» **Task to carry out**: Of all the lines in the records below, copy only those that contain the string "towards".

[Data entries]
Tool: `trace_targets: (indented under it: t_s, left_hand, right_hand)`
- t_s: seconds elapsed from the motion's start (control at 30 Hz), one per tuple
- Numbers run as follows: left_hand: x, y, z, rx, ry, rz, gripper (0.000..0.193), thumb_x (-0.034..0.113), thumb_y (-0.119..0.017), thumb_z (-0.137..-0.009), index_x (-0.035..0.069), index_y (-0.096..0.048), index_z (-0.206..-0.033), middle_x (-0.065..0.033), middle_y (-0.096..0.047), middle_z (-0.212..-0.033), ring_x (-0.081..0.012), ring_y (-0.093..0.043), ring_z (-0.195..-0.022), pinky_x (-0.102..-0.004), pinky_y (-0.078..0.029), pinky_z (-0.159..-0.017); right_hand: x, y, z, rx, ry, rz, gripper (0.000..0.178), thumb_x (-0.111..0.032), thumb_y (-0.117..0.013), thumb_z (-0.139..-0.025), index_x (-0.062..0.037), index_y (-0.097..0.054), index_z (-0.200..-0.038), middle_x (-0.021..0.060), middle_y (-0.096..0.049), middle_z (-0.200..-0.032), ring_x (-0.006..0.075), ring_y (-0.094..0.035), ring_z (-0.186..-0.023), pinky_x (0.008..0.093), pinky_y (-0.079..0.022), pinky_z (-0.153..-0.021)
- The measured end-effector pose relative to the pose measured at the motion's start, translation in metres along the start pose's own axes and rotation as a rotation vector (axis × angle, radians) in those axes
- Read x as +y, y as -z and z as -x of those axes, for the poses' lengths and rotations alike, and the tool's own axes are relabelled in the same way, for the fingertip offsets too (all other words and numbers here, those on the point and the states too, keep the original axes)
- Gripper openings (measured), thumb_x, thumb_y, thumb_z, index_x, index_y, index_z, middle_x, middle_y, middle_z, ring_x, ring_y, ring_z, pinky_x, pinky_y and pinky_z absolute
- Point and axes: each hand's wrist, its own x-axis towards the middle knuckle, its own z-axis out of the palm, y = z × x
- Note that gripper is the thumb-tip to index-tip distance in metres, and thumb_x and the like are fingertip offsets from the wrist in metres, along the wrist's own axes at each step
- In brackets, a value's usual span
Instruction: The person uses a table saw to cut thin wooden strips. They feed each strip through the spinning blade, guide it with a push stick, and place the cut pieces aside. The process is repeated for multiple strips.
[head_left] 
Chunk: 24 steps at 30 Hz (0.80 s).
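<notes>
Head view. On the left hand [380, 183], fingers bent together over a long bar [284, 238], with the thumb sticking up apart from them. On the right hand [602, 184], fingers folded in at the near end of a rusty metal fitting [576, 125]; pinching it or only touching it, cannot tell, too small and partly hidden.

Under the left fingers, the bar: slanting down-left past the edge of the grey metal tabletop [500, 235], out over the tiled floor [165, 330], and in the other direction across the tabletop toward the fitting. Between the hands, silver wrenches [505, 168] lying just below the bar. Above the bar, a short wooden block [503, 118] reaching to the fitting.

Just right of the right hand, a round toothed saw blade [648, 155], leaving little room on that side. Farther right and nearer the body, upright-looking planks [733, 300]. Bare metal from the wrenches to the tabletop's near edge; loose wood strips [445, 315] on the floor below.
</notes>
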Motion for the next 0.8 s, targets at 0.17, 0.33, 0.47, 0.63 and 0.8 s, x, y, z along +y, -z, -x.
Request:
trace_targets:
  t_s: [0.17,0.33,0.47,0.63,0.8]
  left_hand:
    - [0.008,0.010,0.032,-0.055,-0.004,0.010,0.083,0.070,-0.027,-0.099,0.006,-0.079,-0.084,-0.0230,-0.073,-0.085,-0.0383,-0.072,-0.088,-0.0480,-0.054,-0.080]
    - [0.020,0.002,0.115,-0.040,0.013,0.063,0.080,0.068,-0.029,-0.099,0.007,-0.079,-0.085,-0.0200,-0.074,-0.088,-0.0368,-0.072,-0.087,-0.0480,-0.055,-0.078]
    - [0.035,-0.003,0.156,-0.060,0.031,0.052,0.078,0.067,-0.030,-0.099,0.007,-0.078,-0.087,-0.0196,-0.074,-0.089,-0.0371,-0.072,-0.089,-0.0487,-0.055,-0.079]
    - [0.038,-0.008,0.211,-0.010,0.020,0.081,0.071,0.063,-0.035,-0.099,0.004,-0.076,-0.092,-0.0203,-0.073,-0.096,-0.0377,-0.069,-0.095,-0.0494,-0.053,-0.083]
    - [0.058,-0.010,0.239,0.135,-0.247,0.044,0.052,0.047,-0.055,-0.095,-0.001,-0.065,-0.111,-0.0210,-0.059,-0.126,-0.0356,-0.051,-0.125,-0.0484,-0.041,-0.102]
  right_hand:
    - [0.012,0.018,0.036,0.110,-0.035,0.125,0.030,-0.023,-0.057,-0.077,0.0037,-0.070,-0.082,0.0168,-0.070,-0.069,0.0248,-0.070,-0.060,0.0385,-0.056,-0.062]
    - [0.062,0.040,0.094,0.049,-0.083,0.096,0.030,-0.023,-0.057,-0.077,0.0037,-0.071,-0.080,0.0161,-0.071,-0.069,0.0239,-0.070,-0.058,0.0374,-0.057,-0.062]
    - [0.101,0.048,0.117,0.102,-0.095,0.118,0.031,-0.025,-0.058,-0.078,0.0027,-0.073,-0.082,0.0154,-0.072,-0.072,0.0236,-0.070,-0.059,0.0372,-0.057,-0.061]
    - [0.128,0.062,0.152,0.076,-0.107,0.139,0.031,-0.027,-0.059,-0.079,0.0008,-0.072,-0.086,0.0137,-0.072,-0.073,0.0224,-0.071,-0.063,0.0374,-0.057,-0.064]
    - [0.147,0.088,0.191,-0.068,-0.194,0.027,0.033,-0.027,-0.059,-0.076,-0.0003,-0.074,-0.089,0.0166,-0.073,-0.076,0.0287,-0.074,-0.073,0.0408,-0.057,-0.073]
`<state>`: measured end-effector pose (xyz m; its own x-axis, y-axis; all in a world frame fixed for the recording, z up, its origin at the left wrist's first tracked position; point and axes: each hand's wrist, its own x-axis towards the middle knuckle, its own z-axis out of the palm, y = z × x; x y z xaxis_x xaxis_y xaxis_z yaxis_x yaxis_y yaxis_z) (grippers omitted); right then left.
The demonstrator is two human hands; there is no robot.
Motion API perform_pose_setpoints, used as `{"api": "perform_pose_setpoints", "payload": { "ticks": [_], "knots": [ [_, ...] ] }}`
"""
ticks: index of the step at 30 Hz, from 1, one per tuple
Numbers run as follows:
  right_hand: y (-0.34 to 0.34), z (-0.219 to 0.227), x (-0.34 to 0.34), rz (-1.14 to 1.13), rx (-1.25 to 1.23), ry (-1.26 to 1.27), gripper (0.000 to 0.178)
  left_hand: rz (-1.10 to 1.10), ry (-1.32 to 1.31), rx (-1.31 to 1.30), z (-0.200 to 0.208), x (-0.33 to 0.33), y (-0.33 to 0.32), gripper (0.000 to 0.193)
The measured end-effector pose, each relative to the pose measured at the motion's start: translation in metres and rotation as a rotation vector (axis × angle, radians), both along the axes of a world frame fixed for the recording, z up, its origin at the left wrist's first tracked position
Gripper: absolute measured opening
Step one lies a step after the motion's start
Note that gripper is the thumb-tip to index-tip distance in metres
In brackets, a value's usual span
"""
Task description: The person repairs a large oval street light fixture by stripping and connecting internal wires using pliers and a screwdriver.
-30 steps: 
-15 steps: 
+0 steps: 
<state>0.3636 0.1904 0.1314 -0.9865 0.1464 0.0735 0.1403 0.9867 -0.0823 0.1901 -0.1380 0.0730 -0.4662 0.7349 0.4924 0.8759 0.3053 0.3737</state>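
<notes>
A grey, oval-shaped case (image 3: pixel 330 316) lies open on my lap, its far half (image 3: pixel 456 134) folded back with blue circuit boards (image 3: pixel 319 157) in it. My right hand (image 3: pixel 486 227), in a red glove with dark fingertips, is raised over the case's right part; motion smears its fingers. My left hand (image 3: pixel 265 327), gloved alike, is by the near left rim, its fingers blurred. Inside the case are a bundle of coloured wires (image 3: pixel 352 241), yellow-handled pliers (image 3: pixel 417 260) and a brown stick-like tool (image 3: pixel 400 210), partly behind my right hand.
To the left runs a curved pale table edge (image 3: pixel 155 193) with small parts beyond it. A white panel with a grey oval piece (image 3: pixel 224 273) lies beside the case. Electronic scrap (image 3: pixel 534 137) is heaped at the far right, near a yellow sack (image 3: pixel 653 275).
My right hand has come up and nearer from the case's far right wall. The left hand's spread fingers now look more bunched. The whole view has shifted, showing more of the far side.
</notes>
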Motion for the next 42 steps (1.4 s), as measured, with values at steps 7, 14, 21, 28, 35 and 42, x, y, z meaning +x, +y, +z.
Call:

» **Answer to the exercise**:
- Point and axes: each hand's wrist, its own x-axis towards the middle knuckle, its own z-axis out of the palm, y = z × x
`<state>`: measured end-effector pose (xyz m; its own x-axis, y-axis; all in a world frame fixed for the recording, z up, its origin at the left wrist's first tracked position; point and axes: each hand's wrist, its own x-axis towards the middle knuckle, its own z-axis out of the palm, y = z × x; x y z xaxis_x xaxis_y xaxis_z yaxis_x yaxis_y yaxis_z) (grippers omitted); right then left.

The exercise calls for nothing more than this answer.